Accertamenti fiscali e controlli sugli exchange
Operare nell’anonimato è ormai impossibile. Da una parte, l’entrata in vigore della direttiva europea DAC8 obbliga tutti i fornitori di servizi crypto (exchange, broker, app) che operano in Europa a trasmettere automaticamente i dati fiscali degli utenti (saldi al 31 dicembre, volumi di scambio e conversioni in fiat) alle autorità fiscali nazionali.
D’altra parte, la Legge di Bilancio 2026 ha istituito un Tavolo permanente di controllo e vigilanza sulle cripto-attività e sulla finanza innovativa presso il Ministero dell’Economia e delle Finanze. Questo significa che l’Agenzia delle Entrate ha oggi strumenti potentissimi e database incrociati per individuare rapidamente chi non dichiara le proprie operazioni..
Il Ravvedimento Operoso: come regolarizzare la propria posizione
Chi si accorge di una omessa dichiarazione dei redditi relativi alle criptovalute o di averle dichiarate in modo sbagliato, può usufruire del ravvedimento operoso, uno strumento che consente di sanare la propria posizione fiscale prima che vengano avviati controlli da parte dell’Agenzia delle Entrate.
I vantaggi del Ravvedimento Operoso sono:
- Riduzione delle sanzioni, che possono scendere fino a 1/10 dell’importo massimo previsto.
- Possibilità di rateizzare il pagamento delle imposte e delle sanzioni.
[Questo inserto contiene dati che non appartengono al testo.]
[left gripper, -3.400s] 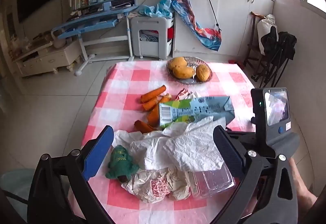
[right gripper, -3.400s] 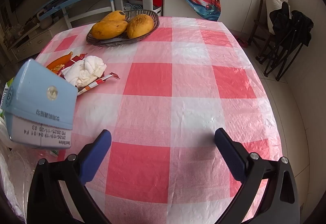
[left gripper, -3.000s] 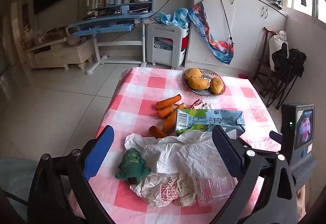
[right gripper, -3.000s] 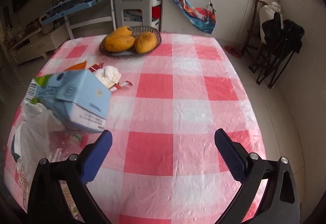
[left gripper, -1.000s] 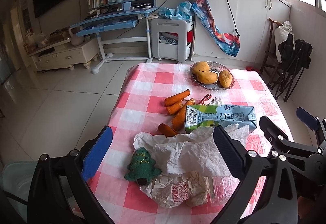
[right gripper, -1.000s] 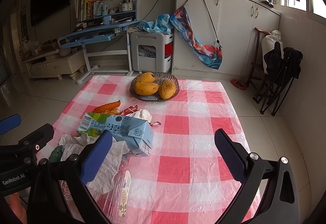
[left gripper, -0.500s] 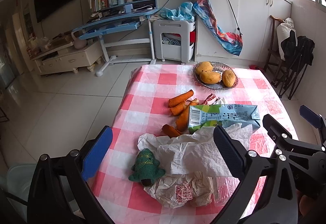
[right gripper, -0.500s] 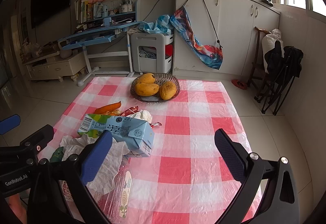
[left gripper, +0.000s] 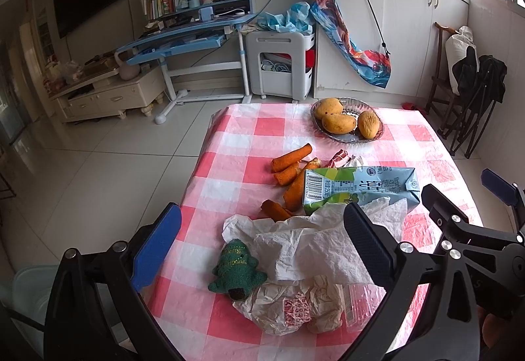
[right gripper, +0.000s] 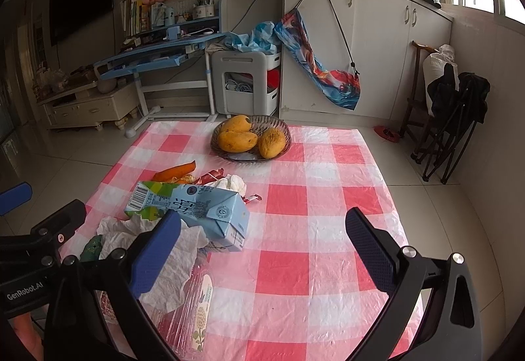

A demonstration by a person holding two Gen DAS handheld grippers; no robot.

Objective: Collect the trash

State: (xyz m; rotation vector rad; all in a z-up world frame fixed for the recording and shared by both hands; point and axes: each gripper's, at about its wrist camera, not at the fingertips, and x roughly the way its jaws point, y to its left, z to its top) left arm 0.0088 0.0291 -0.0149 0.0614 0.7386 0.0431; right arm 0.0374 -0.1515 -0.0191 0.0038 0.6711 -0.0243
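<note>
Both claws spread wide w/ nothing held, left claw [left gripper: 259,249], right claw [right gripper: 262,246], milk carton [right gripper: 193,207] on table.

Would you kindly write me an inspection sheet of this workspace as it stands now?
Surface: table with a red-and-white checked cover.
Job's things: milk carton lying on its side; crumpled paper; printed wrapper; clear plastic pack; small wrappers.
Clutter: carrot pieces; green knitted toy; bowl of mangoes.
Grippers: left tool and right tool both open, empty, above the table.
Cables: one runs up the wall behind the desk.
Surroundings: cabinets, folded chair, tiled floor.
</note>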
- Minore rischio di accertamenti fiscali, in quanto il contribuente dimostra di voler regolarizzare la propria posizione spontaneamente.
Per accedere al Ravvedimento Operoso è necessario ricalcolare le imposte non versate, presentare una dichiarazione integrativa e versare l’importo dovuto (comprensivo di tasse, sanzioni ridotte e interessi) tramite modello F24.
Supporto di un commercialista esperto di criptovalute
Young Platform offre un servizio completo per aiutarti a metterti in regola con il fisco, mettendo a disposizione un commercialista esperto in criptovalute. Se hai bisogno di assistenza nella compilazione del Ravvedimento Operoso o nel calcolo degli interessi di mora, puoi richiedere una consulenza direttamente dal tuo account. Accedendo alla sezione “Tasse e Report“, troverai un banner dedicato ai commercialisti, attraverso cui potrai prenotare il supporto di un professionista per regolarizzare la tua posizione fiscale nel modo più semplice e veloce possibile. Questo servizio ti permette di evitare errori nella dichiarazione e ridurre al minimo le sanzioni, garantendoti un percorso chiaro per metterti in regola quanto prima.
Per evitare problemi con il fisco in seguito a un’omessa dichiarazione dei redditi, è essenziale mantenere una contabilità precisa delle proprie operazioni crypto e dichiararle correttamente. A questo scopo il Ravvedimento Operoso e la consulenza di un commercialista esperto sono la soluzione vincente.